[Opening AVAILABLE DATA section]

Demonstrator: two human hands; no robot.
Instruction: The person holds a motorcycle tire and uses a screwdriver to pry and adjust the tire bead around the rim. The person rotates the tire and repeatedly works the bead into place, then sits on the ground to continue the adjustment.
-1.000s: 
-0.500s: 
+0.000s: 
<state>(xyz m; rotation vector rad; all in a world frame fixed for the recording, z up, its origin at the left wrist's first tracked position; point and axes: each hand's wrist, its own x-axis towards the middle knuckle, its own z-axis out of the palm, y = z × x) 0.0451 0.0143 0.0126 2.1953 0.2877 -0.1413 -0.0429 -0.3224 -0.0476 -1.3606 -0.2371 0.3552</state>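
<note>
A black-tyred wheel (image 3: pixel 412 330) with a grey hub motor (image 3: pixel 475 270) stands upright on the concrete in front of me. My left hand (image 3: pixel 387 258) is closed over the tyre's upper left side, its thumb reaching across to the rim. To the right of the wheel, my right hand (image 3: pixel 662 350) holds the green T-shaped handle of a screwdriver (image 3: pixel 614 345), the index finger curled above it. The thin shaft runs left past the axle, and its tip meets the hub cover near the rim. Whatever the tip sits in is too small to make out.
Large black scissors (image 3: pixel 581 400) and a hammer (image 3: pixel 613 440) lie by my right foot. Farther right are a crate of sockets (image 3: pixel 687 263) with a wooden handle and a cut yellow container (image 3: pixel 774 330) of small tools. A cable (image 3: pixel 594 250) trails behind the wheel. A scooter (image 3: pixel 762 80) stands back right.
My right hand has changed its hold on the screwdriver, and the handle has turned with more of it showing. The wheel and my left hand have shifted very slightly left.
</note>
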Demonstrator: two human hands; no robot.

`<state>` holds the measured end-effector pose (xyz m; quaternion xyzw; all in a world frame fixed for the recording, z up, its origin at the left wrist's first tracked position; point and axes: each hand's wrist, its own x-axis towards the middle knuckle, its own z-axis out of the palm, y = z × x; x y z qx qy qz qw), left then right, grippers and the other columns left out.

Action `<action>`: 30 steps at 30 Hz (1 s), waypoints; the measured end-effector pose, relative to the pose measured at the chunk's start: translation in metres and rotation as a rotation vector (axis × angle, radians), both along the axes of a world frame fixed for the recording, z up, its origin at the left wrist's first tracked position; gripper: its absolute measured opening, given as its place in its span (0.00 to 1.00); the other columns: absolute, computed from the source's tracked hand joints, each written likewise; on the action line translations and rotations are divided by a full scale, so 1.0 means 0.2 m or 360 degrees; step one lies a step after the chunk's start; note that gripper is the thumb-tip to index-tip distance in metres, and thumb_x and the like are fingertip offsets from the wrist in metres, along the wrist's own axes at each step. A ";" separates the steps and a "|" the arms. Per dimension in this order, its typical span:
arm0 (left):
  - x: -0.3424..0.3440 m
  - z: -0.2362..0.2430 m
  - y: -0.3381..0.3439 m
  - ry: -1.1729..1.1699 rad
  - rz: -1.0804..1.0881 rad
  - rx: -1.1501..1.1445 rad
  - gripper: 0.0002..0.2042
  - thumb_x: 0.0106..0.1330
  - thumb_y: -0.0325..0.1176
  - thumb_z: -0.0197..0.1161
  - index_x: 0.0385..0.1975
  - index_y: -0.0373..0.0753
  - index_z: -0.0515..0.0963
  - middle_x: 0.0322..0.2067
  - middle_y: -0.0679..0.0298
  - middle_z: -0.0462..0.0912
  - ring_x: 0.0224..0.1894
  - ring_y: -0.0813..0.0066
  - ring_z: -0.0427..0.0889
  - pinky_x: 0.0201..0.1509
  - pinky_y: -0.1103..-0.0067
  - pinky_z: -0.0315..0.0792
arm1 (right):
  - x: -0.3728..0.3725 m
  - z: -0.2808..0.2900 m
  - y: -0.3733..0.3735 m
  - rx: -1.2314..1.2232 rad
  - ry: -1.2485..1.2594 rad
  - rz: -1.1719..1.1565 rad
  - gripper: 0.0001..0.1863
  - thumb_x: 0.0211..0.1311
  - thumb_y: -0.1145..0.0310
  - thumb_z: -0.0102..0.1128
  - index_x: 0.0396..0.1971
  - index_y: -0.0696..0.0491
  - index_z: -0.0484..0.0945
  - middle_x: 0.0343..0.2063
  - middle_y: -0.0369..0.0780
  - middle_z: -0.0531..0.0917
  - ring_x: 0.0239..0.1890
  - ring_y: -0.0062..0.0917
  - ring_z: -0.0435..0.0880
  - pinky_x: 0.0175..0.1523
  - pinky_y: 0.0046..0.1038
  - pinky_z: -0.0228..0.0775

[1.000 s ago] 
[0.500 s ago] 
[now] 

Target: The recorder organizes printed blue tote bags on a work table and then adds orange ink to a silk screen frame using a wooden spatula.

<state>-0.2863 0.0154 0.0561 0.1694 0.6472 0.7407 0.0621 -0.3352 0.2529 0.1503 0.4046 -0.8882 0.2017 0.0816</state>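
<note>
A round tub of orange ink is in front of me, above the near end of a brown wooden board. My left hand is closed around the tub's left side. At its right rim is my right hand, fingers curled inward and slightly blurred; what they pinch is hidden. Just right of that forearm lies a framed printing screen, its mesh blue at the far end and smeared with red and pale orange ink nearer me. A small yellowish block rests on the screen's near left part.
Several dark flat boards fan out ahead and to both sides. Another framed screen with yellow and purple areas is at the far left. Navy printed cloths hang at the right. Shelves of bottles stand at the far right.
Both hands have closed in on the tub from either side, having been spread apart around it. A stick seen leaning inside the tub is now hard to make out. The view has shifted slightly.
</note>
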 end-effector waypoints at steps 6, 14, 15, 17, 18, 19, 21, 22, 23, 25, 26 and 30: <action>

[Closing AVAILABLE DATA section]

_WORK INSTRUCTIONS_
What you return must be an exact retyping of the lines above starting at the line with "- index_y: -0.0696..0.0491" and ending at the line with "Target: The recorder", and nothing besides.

_RESULT BELOW_
  - index_y: -0.0696..0.0491
  - index_z: -0.0484..0.0945
  - middle_x: 0.0343..0.2063
  - middle_y: -0.0369..0.0780
  - middle_z: -0.0531..0.0917
  - ring_x: 0.0239..0.1890
  - ring_y: -0.0062..0.0917
  - ring_z: -0.0435..0.0880
  - pinky_x: 0.0175..0.1523
  - pinky_y: 0.0046..0.1038
  - pinky_z: -0.0228..0.0775

[1.000 s ago] 
[0.500 s ago] 
[now] 

Target: The recorder organizes printed blue tote bags on a work table and then adds orange ink to a silk screen frame using a wooden spatula.

Nothing else is part of this answer.